▶ **Task statement**: Please print the records below word for word.

Records excerpted from a collection:
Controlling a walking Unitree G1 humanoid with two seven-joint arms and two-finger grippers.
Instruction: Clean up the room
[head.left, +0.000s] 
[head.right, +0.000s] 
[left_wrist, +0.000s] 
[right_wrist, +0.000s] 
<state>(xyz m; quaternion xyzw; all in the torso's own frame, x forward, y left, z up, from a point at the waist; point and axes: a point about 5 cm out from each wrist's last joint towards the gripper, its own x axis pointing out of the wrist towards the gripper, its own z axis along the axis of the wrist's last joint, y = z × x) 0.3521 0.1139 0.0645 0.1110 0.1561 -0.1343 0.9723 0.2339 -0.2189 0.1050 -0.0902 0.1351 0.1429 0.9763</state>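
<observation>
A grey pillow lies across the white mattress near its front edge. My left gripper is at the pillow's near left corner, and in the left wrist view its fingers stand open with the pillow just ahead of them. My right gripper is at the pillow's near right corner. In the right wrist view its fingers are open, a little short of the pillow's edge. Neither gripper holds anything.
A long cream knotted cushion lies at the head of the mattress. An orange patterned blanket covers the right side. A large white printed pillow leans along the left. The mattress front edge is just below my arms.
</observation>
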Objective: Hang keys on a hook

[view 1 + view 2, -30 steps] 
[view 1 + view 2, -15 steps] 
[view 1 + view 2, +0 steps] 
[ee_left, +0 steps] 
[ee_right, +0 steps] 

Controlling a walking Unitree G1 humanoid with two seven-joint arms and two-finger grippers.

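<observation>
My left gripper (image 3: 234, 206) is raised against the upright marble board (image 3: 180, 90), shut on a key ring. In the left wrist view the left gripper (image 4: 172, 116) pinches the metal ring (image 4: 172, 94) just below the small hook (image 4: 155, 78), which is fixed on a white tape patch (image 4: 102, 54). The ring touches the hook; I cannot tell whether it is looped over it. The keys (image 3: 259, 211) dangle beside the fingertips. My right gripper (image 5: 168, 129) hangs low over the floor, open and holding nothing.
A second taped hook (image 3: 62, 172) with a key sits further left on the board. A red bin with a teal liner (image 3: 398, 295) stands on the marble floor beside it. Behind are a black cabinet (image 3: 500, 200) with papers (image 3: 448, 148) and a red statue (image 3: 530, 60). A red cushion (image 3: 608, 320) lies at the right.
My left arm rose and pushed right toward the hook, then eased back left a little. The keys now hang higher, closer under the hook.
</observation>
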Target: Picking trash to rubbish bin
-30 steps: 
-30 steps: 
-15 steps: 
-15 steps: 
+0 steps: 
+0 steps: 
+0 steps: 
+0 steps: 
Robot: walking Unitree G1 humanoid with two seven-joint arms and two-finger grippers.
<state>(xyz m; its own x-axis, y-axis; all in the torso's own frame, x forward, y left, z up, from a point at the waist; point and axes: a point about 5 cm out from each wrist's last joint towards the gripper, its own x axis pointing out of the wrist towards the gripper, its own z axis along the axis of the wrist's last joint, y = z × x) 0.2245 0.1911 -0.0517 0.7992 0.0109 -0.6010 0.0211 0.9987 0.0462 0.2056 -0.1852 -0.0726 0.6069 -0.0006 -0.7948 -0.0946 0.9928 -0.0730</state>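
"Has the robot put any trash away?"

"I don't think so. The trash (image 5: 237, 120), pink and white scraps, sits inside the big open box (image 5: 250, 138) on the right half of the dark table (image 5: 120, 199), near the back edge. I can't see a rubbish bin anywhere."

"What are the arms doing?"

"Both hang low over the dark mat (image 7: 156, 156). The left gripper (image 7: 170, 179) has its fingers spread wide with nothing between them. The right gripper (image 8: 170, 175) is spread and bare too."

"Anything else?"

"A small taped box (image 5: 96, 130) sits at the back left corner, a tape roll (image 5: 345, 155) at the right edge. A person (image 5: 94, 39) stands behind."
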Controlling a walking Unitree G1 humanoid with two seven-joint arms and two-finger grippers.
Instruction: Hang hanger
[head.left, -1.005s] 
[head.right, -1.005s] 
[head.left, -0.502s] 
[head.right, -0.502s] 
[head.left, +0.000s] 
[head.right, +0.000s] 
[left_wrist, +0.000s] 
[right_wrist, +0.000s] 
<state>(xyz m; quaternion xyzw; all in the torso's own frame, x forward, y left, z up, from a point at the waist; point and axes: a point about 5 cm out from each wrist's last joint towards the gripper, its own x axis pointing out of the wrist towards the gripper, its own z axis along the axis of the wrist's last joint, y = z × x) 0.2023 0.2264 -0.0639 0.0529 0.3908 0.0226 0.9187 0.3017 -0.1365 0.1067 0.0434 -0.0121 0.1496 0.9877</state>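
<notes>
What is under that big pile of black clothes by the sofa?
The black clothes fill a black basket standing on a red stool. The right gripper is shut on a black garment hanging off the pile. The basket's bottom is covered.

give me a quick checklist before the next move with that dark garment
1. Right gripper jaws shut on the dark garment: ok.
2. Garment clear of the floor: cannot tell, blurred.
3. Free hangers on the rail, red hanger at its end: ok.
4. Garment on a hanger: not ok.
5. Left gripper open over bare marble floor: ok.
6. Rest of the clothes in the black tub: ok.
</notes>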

▶ **Answer for the task**:
Controlling a walking Unitree G1 humanoid with two seven-joint arms and two-finger grippers.
Instruction: Clean up the room
[head.left, +0.000s] 
[head.right, +0.000s] 
[left_wrist, +0.000s] 
[right_wrist, +0.000s] 
<state>(xyz m; quaternion xyzw; all in the torso's own frame, x forward, y left, z up, from a point at the waist; point and axes: a point about 5 cm out from each wrist's last joint towards the gripper, its own x axis pointing out of the wrist towards the gripper, its own z axis along the axis of the wrist's last joint, y = z × x) 0.3521 0.1139 0.0645 0.1110 0.1561 -0.1343 0.9723 0.2339 -0.2189 0.1050 -0.0902 0.1351 0.1429 0.9763</state>
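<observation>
A grey pillow lies across the white mattress near its front edge. My left gripper is at the pillow's near left corner, and in the left wrist view its fingers stand open with the pillow just ahead of them. My right gripper is at the pillow's near right corner. In the right wrist view its fingers are open, a little short of the pillow's edge. Neither gripper holds anything.
A long cream knotted cushion lies at the head of the mattress. An orange patterned blanket covers the right side. A large white printed pillow leans along the left. The mattress front edge is just below my arms.
</observation>
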Objective: Hang keys on a hook

[view 1 + view 2, -30 steps] 
[view 1 + view 2, -15 steps] 
[view 1 + view 2, +0 steps] 
[ee_left, +0 steps] 
[ee_right, +0 steps] 

Controlling a walking Unitree G1 humanoid with two seven-joint arms and two-finger grippers.

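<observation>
My left gripper (image 3: 234, 206) is raised against the upright marble board (image 3: 180, 90), shut on a key ring. In the left wrist view the left gripper (image 4: 172, 116) pinches the metal ring (image 4: 172, 94) just below the small hook (image 4: 155, 78), which is fixed on a white tape patch (image 4: 102, 54). The ring touches the hook; I cannot tell whether it is looped over it. The keys (image 3: 259, 211) dangle beside the fingertips. My right gripper (image 5: 168, 129) hangs low over the floor, open and holding nothing.
A second taped hook (image 3: 62, 172) with a key sits further left on the board. A red bin with a teal liner (image 3: 398, 295) stands on the marble floor beside it. Behind are a black cabinet (image 3: 500, 200) with papers (image 3: 448, 148) and a red statue (image 3: 530, 60). A red cushion (image 3: 608, 320) lies at the right.
My left arm rose and pushed right toward the hook, then eased back left a little. The keys now hang higher, closer under the hook.
</observation>
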Target: Picking trash to rubbish bin
-30 steps: 
-30 steps: 
-15 steps: 
-15 steps: 
+0 steps: 
+0 steps: 
+0 steps: 
+0 steps: 
Robot: walking Unitree G1 humanoid with two seven-joint arms and two-finger grippers.
<state>(xyz m; its own x-axis, y-axis; all in the torso's own frame, x forward, y left, z up, from a point at the waist; point and axes: a point about 5 cm out from each wrist's last joint towards the gripper, its own x axis pointing out of the wrist towards the gripper, its own z axis along the axis of the wrist's last joint, y = z × x) 0.2245 0.1911 -0.0517 0.7992 0.0109 -0.6010 0.0211 0.9987 0.0462 0.2056 -0.1852 -0.0726 0.6069 -0.0006 -0.7948 -0.0946 0.9928 -0.0730</state>
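"Has the robot put any trash away?"

"I don't think so. The trash (image 5: 237, 120), pink and white scraps, sits inside the big open box (image 5: 250, 138) on the right half of the dark table (image 5: 120, 199), near the back edge. I can't see a rubbish bin anywhere."

"What are the arms doing?"

"Both hang low over the dark mat (image 7: 156, 156). The left gripper (image 7: 170, 179) has its fingers spread wide with nothing between them. The right gripper (image 8: 170, 175) is spread and bare too."

"Anything else?"

"A small taped box (image 5: 96, 130) sits at the back left corner, a tape roll (image 5: 345, 155) at the right edge. A person (image 5: 94, 39) stands behind."
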Controlling a walking Unitree G1 humanoid with two seven-joint arms and two-finger grippers.
Instruction: Hang hanger
[head.left, -1.005s] 
[head.right, -1.005s] 
[head.left, -0.502s] 
[head.right, -0.502s] 
[head.left, +0.000s] 
[head.right, +0.000s] 
[left_wrist, +0.000s] 
[right_wrist, +0.000s] 
<state>(xyz m; quaternion xyzw; all in the torso's own frame, x forward, y left, z up, from a point at the waist; point and axes: a point about 5 cm out from each wrist's last joint towards the gripper, its own x axis pointing out of the wrist towards the gripper, its own z axis along the axis of the wrist's last joint, y = z × x) 0.2023 0.2264 -0.0639 0.0529 0.3908 0.0226 0.9187 0.3017 -0.1365 0.1067 0.0434 -0.0121 0.1496 0.9877</state>
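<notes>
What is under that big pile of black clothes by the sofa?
The black clothes fill a black basket standing on a red stool. The right gripper is shut on a black garment hanging off the pile. The basket's bottom is covered.

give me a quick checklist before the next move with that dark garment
1. Right gripper jaws shut on the dark garment: ok.
2. Garment clear of the floor: cannot tell, blurred.
3. Free hangers on the rail, red hanger at its end: ok.
4. Garment on a hanger: not ok.
5. Left gripper open over bare marble floor: ok.
6. Rest of the clothes in the black tub: ok.
</notes>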

The exercise calls for nothing more.